## Work request
Transcribe the records word for word, beginning with the first line and ending with the line that contains "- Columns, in"; include nothing else.

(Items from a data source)
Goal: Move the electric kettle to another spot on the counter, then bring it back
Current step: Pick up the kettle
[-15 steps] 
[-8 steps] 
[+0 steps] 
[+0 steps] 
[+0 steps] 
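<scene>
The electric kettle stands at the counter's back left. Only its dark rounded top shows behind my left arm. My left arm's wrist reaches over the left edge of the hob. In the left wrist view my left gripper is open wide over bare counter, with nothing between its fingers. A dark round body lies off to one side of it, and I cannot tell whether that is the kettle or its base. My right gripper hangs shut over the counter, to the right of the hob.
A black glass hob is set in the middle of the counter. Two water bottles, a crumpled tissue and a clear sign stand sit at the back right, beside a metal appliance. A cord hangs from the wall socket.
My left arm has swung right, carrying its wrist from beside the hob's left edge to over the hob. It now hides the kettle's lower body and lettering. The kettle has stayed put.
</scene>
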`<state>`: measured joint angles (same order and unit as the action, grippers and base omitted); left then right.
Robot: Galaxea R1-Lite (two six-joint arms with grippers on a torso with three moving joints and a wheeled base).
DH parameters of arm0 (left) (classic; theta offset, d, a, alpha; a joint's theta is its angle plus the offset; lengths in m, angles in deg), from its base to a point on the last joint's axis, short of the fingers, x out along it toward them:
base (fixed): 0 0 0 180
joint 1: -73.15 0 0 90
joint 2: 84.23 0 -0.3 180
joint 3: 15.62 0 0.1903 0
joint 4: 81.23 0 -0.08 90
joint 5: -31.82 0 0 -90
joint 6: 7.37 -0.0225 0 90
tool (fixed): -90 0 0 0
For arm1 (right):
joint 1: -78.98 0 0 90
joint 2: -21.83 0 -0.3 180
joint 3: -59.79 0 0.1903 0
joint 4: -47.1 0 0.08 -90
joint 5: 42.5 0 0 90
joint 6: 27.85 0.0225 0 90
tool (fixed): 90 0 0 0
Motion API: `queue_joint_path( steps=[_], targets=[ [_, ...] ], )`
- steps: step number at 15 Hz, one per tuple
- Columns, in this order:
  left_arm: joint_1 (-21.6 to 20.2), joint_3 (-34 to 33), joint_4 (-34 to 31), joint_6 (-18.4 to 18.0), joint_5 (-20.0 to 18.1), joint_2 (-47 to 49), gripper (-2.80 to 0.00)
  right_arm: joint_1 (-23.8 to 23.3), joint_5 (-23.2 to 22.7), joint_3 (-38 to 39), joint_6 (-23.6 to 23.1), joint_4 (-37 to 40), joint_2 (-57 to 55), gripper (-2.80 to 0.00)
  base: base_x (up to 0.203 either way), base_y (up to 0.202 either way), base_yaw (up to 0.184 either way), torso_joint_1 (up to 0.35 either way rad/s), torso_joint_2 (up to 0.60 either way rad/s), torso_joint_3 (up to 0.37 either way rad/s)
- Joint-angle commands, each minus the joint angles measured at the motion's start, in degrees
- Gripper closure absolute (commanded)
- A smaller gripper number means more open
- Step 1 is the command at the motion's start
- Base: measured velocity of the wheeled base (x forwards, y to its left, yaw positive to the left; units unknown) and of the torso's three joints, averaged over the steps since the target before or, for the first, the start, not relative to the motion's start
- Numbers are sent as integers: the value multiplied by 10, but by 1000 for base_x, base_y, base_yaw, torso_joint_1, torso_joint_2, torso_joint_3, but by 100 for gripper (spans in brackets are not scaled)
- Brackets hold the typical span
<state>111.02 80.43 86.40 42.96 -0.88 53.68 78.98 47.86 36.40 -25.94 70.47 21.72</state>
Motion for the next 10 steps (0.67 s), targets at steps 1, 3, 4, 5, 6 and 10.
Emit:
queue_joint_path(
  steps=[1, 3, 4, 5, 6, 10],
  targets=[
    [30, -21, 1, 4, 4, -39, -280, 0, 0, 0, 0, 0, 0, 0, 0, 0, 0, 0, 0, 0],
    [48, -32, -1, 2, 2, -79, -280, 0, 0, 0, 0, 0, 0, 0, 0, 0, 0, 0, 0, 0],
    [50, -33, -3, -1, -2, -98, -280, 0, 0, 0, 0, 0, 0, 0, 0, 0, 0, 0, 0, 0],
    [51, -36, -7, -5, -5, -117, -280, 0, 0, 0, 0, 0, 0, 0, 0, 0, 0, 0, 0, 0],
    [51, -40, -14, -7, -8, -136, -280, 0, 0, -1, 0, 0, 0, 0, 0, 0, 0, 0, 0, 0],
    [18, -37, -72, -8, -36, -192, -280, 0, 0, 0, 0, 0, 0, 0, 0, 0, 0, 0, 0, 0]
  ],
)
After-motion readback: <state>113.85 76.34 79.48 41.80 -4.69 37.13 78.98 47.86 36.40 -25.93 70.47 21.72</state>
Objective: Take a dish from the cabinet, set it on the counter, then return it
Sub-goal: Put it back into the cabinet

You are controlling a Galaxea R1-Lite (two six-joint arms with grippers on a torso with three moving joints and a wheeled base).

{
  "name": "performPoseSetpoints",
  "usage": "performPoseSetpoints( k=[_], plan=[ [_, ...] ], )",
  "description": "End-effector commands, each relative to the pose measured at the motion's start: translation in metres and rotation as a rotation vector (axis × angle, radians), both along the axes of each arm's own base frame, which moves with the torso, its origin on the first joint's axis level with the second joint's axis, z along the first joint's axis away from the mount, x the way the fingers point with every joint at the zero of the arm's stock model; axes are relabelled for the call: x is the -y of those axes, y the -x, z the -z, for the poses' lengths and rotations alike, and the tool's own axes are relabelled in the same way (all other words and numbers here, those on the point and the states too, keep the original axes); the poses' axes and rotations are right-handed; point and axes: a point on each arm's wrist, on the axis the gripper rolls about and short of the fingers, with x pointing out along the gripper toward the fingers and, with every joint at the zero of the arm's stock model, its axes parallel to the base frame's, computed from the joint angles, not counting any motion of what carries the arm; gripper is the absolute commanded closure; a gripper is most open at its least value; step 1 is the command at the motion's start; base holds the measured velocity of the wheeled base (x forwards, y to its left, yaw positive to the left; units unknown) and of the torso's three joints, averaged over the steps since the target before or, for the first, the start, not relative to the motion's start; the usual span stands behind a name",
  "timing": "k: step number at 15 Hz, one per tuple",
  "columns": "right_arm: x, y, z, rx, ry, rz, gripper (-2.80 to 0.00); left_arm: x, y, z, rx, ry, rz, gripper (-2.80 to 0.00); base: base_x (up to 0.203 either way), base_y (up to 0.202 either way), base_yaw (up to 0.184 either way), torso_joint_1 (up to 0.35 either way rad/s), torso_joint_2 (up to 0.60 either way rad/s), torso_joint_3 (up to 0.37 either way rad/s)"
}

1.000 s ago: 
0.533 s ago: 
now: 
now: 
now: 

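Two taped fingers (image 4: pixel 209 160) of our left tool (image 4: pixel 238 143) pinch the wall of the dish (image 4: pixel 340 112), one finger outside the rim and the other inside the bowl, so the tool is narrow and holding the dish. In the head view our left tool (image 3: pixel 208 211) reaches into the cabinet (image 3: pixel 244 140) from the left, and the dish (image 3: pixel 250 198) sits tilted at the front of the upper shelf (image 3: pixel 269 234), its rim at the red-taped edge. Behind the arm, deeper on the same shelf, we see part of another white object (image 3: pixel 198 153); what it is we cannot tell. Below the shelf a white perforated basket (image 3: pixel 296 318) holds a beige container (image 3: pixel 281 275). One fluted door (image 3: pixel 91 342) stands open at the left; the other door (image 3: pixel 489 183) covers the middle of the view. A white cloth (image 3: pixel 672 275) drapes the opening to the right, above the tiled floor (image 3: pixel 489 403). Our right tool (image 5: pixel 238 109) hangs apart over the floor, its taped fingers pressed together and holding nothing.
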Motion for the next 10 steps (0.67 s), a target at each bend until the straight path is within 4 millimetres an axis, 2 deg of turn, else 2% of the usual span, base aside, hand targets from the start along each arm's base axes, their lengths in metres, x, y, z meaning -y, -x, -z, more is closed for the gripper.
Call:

## Written response
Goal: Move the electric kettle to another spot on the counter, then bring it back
Current step: Pick up the kettle
[-15 steps] 
[-8 steps] 
[+0 steps] 
[+0 steps] 
[+0 steps] 
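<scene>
The electric kettle stands at the counter's back left. Only its dark rounded top shows behind my left arm. My left arm's wrist reaches over the left edge of the hob. In the left wrist view my left gripper is open wide over bare counter, with nothing between its fingers. A dark round body lies off to one side of it, and I cannot tell whether that is the kettle or its base. My right gripper hangs shut over the counter, to the right of the hob.
A black glass hob is set in the middle of the counter. Two water bottles, a crumpled tissue and a clear sign stand sit at the back right, beside a metal appliance. A cord hangs from the wall socket.
My left arm has swung right, carrying its wrist from beside the hob's left edge to over the hob. It now hides the kettle's lower body and lettering. The kettle has stayed put.
</scene>
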`<state>`: measured joint angles (same order and unit as the action, grippers and base omitted); left then right.
Robot: Galaxea R1-Lite (two six-joint arms with grippers on a torso with three moving joints and a wheeled base).
DH parameters of arm0 (left) (classic; theta offset, d, a, alpha; a joint's theta is its angle plus the offset; lengths in m, angles in deg), from its base to a point on the last joint's axis, short of the fingers, x out along it toward them:
base (fixed): 0 0 0 180
joint 1: -73.15 0 0 90
joint 2: 84.23 0 -0.3 180
joint 3: 15.62 0 0.1903 0
joint 4: 81.23 0 -0.08 90
joint 5: -31.82 0 0 -90
joint 6: 7.37 -0.0225 0 90
tool (fixed): -90 0 0 0
For arm1 (right):
joint 1: -78.98 0 0 90
joint 2: -21.83 0 -0.3 180
joint 3: -59.79 0 0.1903 0
joint 4: -47.1 0 0.08 -90
joint 5: 42.5 0 0 90
joint 6: 27.85 0.0225 0 90
tool (fixed): 90 0 0 0
Motion API: `queue_joint_path( steps=[_], targets=[ [_, ...] ], )`
- steps: step number at 15 Hz, one per tuple
- Columns, in this order:

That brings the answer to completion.